Sendo assim, causam perplexidade ao corpo técnico do Ipea as sucessivas investidas da atual Presidência do órgão a princípios que organizam, há décadas, as práticas da instituição. No dia 11/10/2016, o presidente publicou documento oficial cujo teor criticava a Nota Técnica Ipea nº 28, intitulada “Os impactos do Novo Regime Fiscal para o financiamento do sistema único de saúde e para a efetivação do direito à saúde no Brasil”. Naquela ocasião, esta associação manifestou publicamente sua solidariedade e apoio ao grupo técnico envolvido nos estudos sobre a PEC nº 55/2016, e repudiou o procedimento adotado pela Presidência do Ipea. No último dia 12, mais uma vez o presidente veio a público, em entrevista concedida ao jornal Valor Econômico, para desqualificar o referido estudo, criticando sua qualidade técnica e científica, bem como a ausência de debate interno do mesmo. E sugeriu não apenas irresponsabilidade institucional dos autores da nota, como também do corpo técnico da casa.
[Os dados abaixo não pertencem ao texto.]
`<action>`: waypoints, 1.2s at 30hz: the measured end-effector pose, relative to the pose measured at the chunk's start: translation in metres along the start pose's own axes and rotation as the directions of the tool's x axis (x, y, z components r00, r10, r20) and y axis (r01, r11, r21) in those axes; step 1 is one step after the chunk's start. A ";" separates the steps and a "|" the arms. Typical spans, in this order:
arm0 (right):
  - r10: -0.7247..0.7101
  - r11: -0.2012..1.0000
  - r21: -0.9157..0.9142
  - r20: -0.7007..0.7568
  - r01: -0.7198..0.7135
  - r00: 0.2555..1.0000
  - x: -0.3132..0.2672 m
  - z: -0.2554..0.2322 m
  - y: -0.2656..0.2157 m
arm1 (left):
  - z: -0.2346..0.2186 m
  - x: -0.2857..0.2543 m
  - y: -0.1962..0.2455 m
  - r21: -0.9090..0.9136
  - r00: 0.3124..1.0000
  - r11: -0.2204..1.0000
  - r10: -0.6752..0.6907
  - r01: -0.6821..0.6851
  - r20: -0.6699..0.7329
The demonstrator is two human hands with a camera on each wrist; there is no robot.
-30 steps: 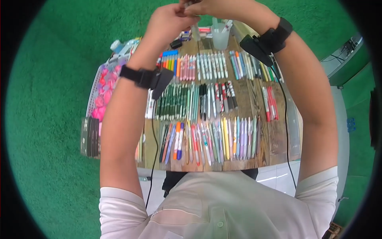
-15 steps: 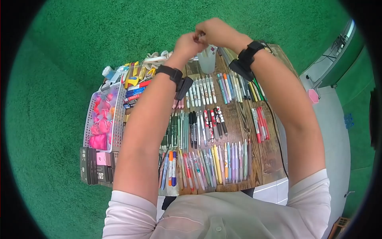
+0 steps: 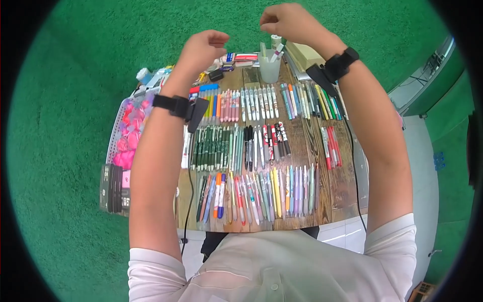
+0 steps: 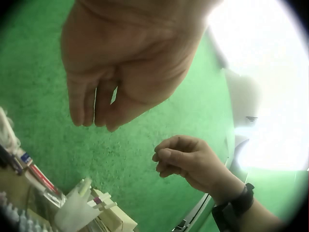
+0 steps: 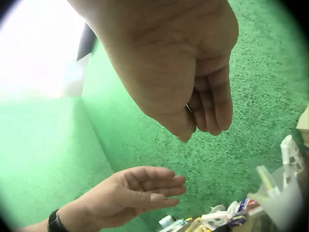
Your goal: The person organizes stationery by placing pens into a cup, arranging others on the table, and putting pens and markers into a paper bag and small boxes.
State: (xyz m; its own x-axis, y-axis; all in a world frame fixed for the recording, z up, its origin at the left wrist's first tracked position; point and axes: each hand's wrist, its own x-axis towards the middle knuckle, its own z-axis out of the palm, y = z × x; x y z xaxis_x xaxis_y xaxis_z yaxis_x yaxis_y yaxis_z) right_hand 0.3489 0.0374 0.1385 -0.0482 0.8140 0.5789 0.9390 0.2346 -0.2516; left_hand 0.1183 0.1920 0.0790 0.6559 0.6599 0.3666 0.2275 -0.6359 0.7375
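Both hands are raised beyond the table's far edge, apart from each other. My left hand point(image 3: 204, 50) holds nothing; its fingers are nearly straight, the thumb below them in the right wrist view. The right hand point(image 3: 292, 22) has loosely bent fingers, with nothing seen between them in the left wrist view. Nearest below the hands is a frosted cup point(image 3: 270, 73) with a few stick-like things standing in it. Rows of pens lie on the wooden table: white pens point(image 3: 259, 103), dark green pens point(image 3: 214, 146) and mixed pastel pens point(image 3: 297, 191).
A white basket point(image 3: 116, 128) of pink packets stands at the left, dark boxes point(image 3: 110, 187) in front of it. Beige boxes point(image 3: 304, 54) lie right of the cup. Red pens point(image 3: 333, 146) lie at the right. A cable point(image 3: 356, 176) hangs from each wrist camera.
The hands were together over the far end of the table and have now parted, left hand to the left, right hand to the right. The head view has shifted too.
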 end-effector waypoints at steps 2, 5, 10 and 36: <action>0.022 1.000 0.009 0.053 -0.022 0.998 0.001 -0.001 -0.017 | -0.025 -0.035 0.018 0.084 1.000 0.996 -0.017 0.018 -0.021; -0.034 0.999 0.009 0.122 0.033 0.992 -0.002 0.011 -0.041 | -0.055 -0.082 0.021 0.228 0.997 0.973 -0.019 0.035 -0.071; -0.087 0.987 0.157 0.289 0.043 0.953 -0.020 0.048 -0.121 | -0.098 -0.189 0.031 0.389 0.982 0.902 -0.171 0.189 -0.081; -0.626 0.779 0.360 0.501 0.514 0.598 -0.086 0.279 -0.269 | -0.067 -0.403 -0.033 0.632 0.808 0.548 -0.543 0.548 -0.230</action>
State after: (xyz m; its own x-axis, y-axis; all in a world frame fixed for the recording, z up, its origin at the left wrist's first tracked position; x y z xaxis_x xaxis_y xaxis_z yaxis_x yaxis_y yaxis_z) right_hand 0.0055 0.0520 -0.0602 -0.7871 0.6060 0.1149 0.5839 0.7921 -0.1776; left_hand -0.2020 -0.0263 -0.0547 0.2405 0.9703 0.0260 0.9391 -0.2394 0.2467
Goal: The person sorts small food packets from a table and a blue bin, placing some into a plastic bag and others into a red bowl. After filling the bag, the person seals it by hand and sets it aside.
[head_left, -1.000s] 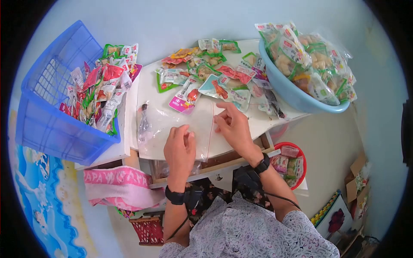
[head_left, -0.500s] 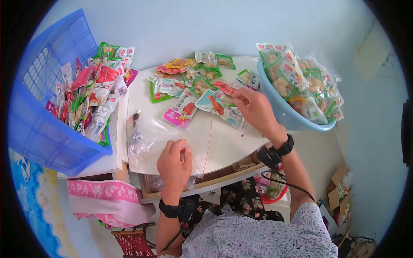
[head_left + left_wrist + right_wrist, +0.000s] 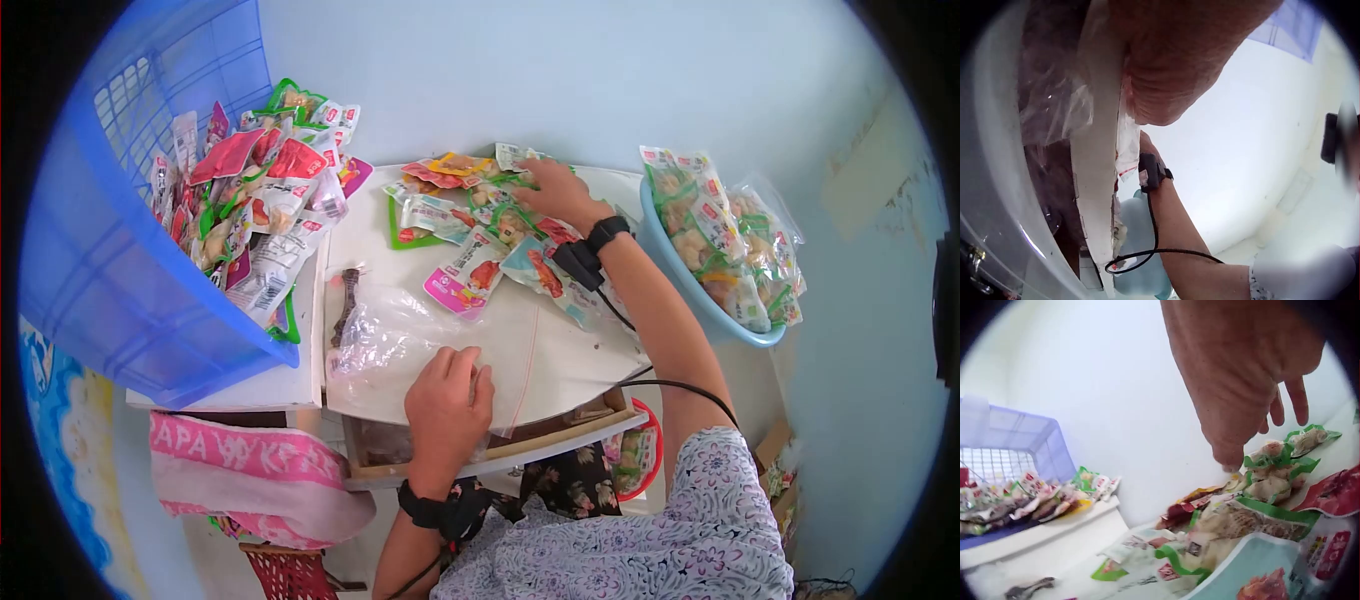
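Observation:
My right hand (image 3: 558, 190) reaches over the pile of snack packets (image 3: 510, 218) at the back of the table. In the right wrist view, its fingers (image 3: 1296, 400) and thumb point down just above green-edged packets (image 3: 1266, 478), with nothing held between them. My left hand (image 3: 450, 402) is at the table's front edge, over a large clear plastic bag (image 3: 390, 330), its fingers loosely bent. The bag lies flat, with a red line along its right side. A pink-and-white packet (image 3: 467, 275) and a light-blue one (image 3: 545, 275) lie nearest the bag.
At the left stands a blue plastic basket (image 3: 190, 350) heaped with packets. A light-blue basin (image 3: 660, 262) at the right holds bagged packets. Below the tabletop an open drawer (image 3: 540, 440) juts out. Lower down are a pink towel (image 3: 250, 480) and a red basin (image 3: 655, 465).
My right hand has moved from above the clear bag, across the right of the table, to the back of the packet pile. The left hand has stayed by the bag.

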### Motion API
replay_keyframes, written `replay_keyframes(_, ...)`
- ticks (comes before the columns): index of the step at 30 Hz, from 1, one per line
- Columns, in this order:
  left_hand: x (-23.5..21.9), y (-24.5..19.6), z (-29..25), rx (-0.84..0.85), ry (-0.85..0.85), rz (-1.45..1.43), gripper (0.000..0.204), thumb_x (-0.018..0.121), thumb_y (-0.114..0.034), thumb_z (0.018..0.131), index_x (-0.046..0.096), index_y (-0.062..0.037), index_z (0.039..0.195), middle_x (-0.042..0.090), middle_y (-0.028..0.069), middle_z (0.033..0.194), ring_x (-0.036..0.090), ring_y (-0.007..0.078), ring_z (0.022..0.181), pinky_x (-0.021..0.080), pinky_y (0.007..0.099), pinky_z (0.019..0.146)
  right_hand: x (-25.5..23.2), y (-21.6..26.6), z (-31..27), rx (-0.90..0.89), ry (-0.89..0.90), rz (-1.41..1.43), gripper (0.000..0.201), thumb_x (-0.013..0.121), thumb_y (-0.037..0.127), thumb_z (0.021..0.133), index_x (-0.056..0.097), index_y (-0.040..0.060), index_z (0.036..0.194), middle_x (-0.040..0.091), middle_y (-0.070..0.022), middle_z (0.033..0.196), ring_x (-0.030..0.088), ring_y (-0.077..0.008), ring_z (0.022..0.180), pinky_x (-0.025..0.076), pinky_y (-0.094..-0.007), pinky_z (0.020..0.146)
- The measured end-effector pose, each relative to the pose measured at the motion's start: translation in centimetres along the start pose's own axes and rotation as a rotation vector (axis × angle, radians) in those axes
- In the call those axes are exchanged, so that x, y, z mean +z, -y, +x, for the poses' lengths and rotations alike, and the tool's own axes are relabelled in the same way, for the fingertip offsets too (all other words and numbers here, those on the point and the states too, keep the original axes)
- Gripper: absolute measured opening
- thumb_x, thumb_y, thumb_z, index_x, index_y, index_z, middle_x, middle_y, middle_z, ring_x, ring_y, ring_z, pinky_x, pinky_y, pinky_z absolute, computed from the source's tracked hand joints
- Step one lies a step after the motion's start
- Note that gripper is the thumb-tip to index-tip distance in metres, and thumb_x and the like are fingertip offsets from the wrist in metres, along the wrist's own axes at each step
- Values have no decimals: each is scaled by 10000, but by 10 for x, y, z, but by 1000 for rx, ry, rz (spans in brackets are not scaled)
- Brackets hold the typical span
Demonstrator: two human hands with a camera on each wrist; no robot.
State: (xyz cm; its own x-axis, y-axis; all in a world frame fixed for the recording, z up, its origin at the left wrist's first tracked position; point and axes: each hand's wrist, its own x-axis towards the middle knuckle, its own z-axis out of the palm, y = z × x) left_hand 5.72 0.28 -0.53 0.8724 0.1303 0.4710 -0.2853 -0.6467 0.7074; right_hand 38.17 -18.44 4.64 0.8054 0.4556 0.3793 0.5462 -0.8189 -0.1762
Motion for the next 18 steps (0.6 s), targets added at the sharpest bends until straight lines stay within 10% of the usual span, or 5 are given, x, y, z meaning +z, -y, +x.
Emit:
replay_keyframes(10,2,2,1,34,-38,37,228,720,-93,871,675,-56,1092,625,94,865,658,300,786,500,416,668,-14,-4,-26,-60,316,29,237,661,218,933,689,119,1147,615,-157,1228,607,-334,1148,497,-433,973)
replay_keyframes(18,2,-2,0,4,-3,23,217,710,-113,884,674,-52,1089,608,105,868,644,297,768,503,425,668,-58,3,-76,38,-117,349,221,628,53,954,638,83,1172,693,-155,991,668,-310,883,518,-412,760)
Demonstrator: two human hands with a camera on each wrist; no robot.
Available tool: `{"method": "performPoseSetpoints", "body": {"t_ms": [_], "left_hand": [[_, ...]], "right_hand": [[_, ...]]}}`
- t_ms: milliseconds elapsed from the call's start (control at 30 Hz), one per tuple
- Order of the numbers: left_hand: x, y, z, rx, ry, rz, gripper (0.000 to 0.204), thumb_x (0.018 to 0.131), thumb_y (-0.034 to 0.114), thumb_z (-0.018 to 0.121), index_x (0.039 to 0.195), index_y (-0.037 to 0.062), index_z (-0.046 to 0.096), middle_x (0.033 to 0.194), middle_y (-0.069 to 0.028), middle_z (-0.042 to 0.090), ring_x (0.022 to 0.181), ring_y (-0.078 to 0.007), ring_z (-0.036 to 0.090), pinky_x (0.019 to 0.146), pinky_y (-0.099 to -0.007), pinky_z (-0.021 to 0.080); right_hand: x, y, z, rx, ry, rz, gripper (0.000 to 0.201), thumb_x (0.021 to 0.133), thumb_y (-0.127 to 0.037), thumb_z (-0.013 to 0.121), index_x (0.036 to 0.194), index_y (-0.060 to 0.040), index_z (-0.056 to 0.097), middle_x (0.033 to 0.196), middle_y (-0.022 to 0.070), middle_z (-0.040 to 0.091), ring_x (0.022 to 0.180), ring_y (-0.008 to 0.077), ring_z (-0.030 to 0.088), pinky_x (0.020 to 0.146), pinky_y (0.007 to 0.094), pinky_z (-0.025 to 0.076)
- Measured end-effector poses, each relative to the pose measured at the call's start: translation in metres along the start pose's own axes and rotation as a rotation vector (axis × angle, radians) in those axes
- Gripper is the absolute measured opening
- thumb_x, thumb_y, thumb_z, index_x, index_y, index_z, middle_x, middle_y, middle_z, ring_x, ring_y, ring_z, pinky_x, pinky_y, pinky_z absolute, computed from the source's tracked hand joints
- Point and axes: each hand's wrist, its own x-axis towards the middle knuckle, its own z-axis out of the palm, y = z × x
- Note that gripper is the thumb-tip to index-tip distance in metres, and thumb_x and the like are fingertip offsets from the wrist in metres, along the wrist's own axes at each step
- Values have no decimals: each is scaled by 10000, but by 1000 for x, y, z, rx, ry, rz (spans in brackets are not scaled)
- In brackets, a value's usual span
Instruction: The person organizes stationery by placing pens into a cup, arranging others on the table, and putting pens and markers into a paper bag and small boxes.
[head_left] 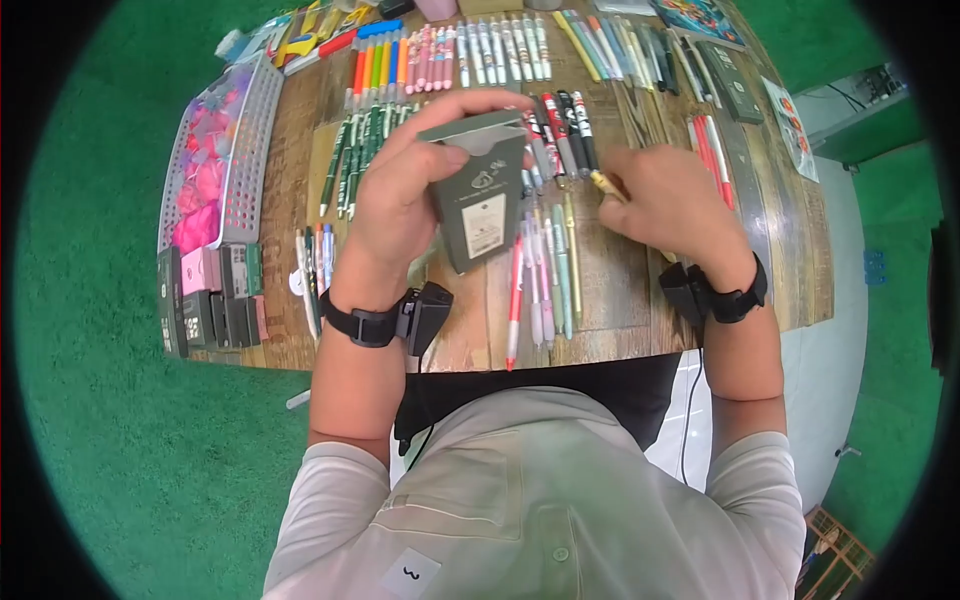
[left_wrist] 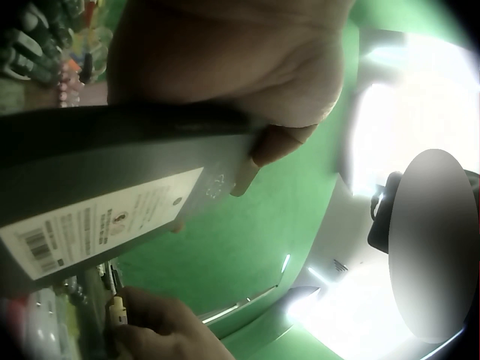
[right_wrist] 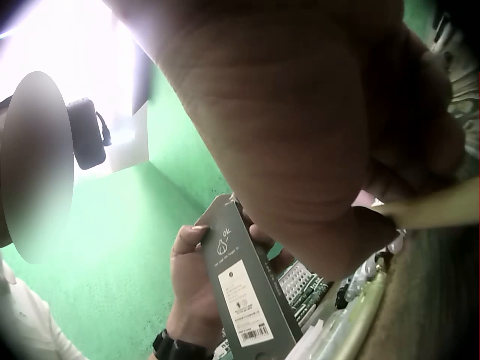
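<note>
My left hand (head_left: pixel 385 195) grips a dark grey cardboard pen box (head_left: pixel 480 185) above the table, thumb near its top flap. A white barcode label (left_wrist: pixel 105 221) is on the side of the box. To the right, my right hand (head_left: pixel 665 195) pinches a cream-yellow pen (right_wrist: pixel 439 214) between thumb and fingers; its tip end points up and left in the head view. Just left of that hand lies a row of red, black and white patterned pens (head_left: pixel 565 130). Below the box are pastel pens (head_left: pixel 545 280) and a red-and-white pen (head_left: pixel 515 300).
A white basket (head_left: pixel 245 170) with pink packets stands at the left, small boxes (head_left: pixel 205 310) in front of it. Dark green pens (head_left: pixel 350 150), coloured markers (head_left: pixel 375 65) and pink pens (head_left: pixel 430 60) lie farther back. Red pens (head_left: pixel 705 160) and a dark box (head_left: pixel 730 80) are at the right.
</note>
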Motion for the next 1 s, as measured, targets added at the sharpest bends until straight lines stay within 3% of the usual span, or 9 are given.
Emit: {"method": "performPoseSetpoints", "body": {"t_ms": [233, 300, 467, 500, 567, 700, 833, 867, 1000], "left_hand": [[-5, 8, -7, 25, -60, 118, 585, 831, 216, 503, 1315, -101, 588, 1120, -186, 682, 1005, -261, 690, 920, -364, 548], [-3, 10, -8, 344, -8, 327, 537, 846, 190, 481, 1280, -93, 620, 1111, -163, 678, 998, -244, 685, 914, -353, 540], [2, 9, -13, 719, -135, 456, 426, 847, 124, 512, 1197, -35, 697, 1110, -128, 680, 1051, -213, 647, 933, -329, 489], [2, 10, -13, 714, -129, 466, 426, 847, 124, 512, 1197, -35, 697, 1110, -128, 680, 1051, -213, 647, 933, -329, 489], [1, 11, -14, 703, -189, 395, 411, 868, 114, 508, 1207, -32, 688, 1135, -120, 688, 1052, -204, 658, 943, -322, 495], [-4, 6, -15, 375, -105, 113, 395, 912, 115, 502, 1238, -36, 667, 1122, -112, 720, 1070, -189, 683, 989, -329, 513], [-5, 7, -16, 298, -113, 65, 396, 910, 94, 499, 1242, -44, 666, 1118, -123, 732, 1082, -199, 686, 1000, -333, 515], [-5, 8, -15, 304, -107, 72, 400, 910, 102, 500, 1242, -47, 666, 1127, -133, 734, 1084, -206, 690, 995, -334, 517], [-7, 11, -16, 273, -116, 54, 432, 929, 175, 483, 1242, -61, 666, 1128, -165, 740, 1064, -231, 703, 968, -342, 527]], "right_hand": [[9, -2, 6, 226, 176, 9, 196, 817, -195, 620, 893, -13, 622, 703, 220, 634, 675, 421, 641, 642, 506, 500], [9, -2, 9, 264, 203, 4, 194, 831, -187, 623, 914, -11, 619, 708, 210, 632, 642, 407, 625, 626, 470, 504], [7, -8, 0, 475, 378, 58, 130, 912, -105, 640, 987, 0, 630, 714, 69, 656, 647, 160, 662, 619, 297, 510], [7, -5, 0, 464, 379, 52, 130, 912, -105, 640, 987, 0, 630, 714, 69, 656, 647, 160, 662, 619, 297, 510], [8, 4, 4, 877, 500, -61, 120, 960, -74, 611, 1048, 7, 621, 811, 44, 687, 744, 92, 663, 651, 255, 516], [5, -5, -18, 1074, 604, -323, 179, 1020, -107, 565, 1159, 6, 574, 961, 159, 707, 846, 167, 692, 688, 271, 559], [9, -44, -52, 1041, 678, -654, 239, 1040, -121, 533, 1235, 17, 517, 967, 203, 699, 890, 235, 716, 704, 306, 592], [6, -54, -56, 1122, 635, -660, 242, 1004, -81, 531, 1219, 30, 532, 990, 242, 671, 921, 296, 668, 870, 450, 563], [24, -79, -54, 969, 604, -711, 237, 1016, -61, 517, 1233, 33, 516, 1015, 243, 682, 898, 286, 694, 815, 399, 583]]}}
Contudo, ao contrario do que foi informado, aquela nota foi produzida em total conformidade com os procedimentos habituais da casa, percorrendo ainda processo de validação mais rigoroso do que o ordinariamente praticado para publicação de notas técnicas: (i) elaboração de nota para discussão interna; (ii) apresentação em reunião ampliada da diretoria no dia 30/08/2016 , a convite da presidência do Ipea. Ou seja, todos os membros da Diretoria colegiada, bem como o Presidente da Instituição, tiveram a oportunidade de conhecer e avaliar previamente os resultados do referido estudo, antes de sua divulgação; (iii) apresentação em Seminário das Quintas DISOC (seminário interno da casa), no dia 01/09/2016, cujo tema foi “Cenários para o financiamento das Politicas Sociais – Assistência Social e Saúde”, aberto a todos os pesquisadores do Ipea e com a presença de cerca de 40 colegas da casa; (iv) apreciação por parecerista, cujo parecer foi entregue aos autores no dia 06/09/2016; e (v) encaminhamento formal da Direção da DISOC (Diretoria de Estudos Sociais) para publicação, no dia 06/09/2016. Todos esses processos de validação interna podem ser comprovados por documentos e e-mails institucionais. Cabe ainda lembrar que a Nota Técnica Ipea nº 28 adotou metodologia desenvolvida em conjunto por um número importante de técnicos da casa dedicados ao estudo dos impactos possíveis da PEC nº 55/2016 nas politicas públicas.
A Afipea vem novamente a público manifestar sua solidariedade aos pesquisadores que participaram da produção e discussão da nota, bem como às instâncias institucionais envolvidas na sua validação. A prática de desqualificar estudos e recriminar pesquisadores representa um ataque ao Ipea e ao seu corpo técnico, além de comprometer o futuro da instituição. Esses constrangimentos são incompatíveis com a missão institucional do Ipea que é promover debates sobre temas relevantes da pauta econômica e social atual, como é o caso da reforma proposta no âmbito da Previdência Social (PEC nº 287/2016), ou de temas complexos como política de Segurança Pública, regras fiscais, regras de concessões, entre outras.
Por fim, a Afipea declara sua preocupação e repúdio às práticas adotadas pela Presidência do Ipea, e reafirma o compromisso do seu corpo de funcionários com o pluralismo de ideias e a qualidade da produção técnica e científica, de modo a manter uma contribuição relevante do IPEA no debate econômico e social do país.